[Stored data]
┌──
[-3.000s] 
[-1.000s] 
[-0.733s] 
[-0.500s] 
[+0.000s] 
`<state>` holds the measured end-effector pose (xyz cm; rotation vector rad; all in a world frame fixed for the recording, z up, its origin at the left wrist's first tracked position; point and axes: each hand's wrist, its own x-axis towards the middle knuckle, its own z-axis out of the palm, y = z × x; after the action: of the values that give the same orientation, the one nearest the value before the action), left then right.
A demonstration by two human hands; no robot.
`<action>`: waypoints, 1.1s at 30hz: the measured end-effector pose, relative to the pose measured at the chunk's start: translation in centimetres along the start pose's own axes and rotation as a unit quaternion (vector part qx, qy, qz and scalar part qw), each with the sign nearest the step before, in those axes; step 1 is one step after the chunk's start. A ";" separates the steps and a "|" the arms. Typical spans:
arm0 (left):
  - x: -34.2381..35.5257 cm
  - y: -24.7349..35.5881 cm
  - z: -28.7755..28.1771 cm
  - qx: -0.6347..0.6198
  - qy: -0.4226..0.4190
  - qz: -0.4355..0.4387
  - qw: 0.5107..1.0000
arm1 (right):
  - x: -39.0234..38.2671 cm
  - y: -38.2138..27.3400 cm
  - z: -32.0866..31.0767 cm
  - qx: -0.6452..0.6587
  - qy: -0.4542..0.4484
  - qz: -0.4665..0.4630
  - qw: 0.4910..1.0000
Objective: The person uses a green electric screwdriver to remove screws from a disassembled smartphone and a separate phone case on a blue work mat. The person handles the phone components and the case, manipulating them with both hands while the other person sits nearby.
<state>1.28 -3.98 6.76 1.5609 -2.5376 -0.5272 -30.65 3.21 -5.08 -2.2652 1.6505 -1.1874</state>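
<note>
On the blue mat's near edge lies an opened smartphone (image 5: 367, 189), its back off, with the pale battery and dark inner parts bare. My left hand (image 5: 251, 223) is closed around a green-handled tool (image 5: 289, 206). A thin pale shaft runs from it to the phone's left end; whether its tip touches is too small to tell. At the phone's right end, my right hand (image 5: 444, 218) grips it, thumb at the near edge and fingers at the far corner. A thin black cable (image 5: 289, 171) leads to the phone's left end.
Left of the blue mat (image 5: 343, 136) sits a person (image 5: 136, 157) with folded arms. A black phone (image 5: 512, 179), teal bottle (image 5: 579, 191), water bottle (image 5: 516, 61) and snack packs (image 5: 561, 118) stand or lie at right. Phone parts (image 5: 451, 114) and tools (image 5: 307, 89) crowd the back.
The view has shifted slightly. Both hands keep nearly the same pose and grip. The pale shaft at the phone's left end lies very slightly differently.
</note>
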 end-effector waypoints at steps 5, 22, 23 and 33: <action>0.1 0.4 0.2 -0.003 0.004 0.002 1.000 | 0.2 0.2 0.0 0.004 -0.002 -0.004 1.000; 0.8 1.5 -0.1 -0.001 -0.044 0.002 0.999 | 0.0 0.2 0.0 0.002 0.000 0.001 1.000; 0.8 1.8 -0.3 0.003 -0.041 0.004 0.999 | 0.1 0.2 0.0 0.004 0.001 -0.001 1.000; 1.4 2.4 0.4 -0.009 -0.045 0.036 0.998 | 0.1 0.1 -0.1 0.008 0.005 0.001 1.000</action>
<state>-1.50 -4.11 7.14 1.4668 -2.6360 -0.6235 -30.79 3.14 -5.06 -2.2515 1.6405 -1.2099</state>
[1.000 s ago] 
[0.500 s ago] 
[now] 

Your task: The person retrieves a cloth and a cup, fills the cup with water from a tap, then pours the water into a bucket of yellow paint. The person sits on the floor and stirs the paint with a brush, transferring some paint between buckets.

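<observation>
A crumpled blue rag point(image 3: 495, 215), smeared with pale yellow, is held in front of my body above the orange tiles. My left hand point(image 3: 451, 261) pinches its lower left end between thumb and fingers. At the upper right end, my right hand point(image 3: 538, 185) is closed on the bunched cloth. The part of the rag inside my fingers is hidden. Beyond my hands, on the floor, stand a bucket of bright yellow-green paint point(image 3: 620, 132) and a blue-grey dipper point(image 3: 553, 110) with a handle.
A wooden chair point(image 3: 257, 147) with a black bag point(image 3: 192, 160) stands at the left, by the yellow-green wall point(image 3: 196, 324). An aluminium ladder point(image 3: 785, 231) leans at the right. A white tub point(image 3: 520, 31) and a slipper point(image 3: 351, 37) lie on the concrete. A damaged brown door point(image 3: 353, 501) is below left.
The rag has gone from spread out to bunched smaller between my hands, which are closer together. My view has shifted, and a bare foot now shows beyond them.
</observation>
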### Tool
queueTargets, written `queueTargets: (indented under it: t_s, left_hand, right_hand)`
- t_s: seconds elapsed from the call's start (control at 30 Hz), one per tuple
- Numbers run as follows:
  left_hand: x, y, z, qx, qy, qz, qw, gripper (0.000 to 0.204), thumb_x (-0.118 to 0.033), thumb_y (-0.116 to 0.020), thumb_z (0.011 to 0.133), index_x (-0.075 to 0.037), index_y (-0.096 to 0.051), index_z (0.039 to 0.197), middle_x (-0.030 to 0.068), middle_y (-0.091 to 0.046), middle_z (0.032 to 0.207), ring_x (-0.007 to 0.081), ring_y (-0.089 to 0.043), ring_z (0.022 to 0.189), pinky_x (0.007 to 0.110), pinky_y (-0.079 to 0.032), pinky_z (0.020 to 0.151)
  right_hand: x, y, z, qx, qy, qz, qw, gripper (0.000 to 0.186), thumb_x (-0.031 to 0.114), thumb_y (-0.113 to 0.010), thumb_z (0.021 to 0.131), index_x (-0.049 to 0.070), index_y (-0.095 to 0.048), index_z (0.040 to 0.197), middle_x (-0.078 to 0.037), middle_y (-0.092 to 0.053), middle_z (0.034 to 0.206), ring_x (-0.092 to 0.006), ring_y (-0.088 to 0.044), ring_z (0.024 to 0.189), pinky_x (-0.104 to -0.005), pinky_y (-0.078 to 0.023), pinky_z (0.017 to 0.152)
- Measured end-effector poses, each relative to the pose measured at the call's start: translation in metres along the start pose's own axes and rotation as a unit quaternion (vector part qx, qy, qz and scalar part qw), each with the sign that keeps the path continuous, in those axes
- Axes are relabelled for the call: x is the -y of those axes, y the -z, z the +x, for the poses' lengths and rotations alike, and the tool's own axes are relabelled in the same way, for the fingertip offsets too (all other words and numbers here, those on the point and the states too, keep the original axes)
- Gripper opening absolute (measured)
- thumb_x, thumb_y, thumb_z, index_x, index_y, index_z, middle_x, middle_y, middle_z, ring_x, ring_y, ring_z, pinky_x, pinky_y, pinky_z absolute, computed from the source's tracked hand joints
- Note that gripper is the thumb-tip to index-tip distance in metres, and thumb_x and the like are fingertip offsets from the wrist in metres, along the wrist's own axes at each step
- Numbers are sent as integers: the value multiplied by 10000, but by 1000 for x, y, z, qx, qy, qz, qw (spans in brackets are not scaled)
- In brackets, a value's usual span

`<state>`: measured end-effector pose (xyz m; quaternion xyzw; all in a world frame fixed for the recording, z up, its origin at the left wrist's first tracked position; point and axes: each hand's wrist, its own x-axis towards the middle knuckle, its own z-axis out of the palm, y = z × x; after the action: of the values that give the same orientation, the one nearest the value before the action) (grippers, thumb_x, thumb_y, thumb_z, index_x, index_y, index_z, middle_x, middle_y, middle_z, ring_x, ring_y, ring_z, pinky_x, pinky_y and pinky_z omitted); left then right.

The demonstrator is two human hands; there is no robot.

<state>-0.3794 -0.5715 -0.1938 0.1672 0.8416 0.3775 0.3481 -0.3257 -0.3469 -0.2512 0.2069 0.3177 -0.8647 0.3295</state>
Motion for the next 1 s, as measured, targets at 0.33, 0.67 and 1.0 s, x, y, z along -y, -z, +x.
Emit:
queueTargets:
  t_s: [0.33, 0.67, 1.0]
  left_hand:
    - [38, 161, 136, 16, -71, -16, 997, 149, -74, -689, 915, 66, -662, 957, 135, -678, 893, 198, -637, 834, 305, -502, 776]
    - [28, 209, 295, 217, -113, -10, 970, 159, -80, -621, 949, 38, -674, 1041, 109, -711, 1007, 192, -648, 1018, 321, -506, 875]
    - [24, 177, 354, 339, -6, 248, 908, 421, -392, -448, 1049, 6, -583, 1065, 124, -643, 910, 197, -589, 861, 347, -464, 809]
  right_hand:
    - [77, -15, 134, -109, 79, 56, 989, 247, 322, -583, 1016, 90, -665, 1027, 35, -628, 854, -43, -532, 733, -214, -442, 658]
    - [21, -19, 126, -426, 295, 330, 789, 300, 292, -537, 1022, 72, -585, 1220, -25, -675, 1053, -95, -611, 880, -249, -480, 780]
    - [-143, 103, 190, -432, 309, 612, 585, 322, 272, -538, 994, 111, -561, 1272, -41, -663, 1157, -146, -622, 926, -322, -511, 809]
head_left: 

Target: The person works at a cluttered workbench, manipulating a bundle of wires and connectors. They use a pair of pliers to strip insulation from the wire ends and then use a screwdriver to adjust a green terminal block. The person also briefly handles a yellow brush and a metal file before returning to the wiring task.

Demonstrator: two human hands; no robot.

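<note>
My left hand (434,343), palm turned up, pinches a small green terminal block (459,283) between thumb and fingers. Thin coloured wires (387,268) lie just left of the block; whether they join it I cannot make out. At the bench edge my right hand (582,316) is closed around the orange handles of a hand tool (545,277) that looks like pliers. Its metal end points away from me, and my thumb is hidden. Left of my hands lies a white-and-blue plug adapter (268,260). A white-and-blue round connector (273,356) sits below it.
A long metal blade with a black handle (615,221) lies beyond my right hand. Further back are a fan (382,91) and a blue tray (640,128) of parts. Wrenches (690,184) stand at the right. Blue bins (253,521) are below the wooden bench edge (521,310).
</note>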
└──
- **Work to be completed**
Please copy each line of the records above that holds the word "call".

- **Solution to the problem**
- t_s: seconds elapsed from the call's start (control at 30 Hz), one per tuple
- Measured end-effector poses, each relative to the pose measured at the call's start: translation in metres along the start pose's own axes and rotation as a unit quaternion (vector part qx, qy, qz and scalar part qw), each with the sign that keeps the path continuous, in those axes
- Axes are relabelled for the call: x is the -y of those axes, y the -z, z the +x, for the poses' lengths and rotations alike, and the tool's own axes are relabelled in the same way, for the fingertip offsets too (all other words and numbers here, those on the point and the states too, keep the original axes)

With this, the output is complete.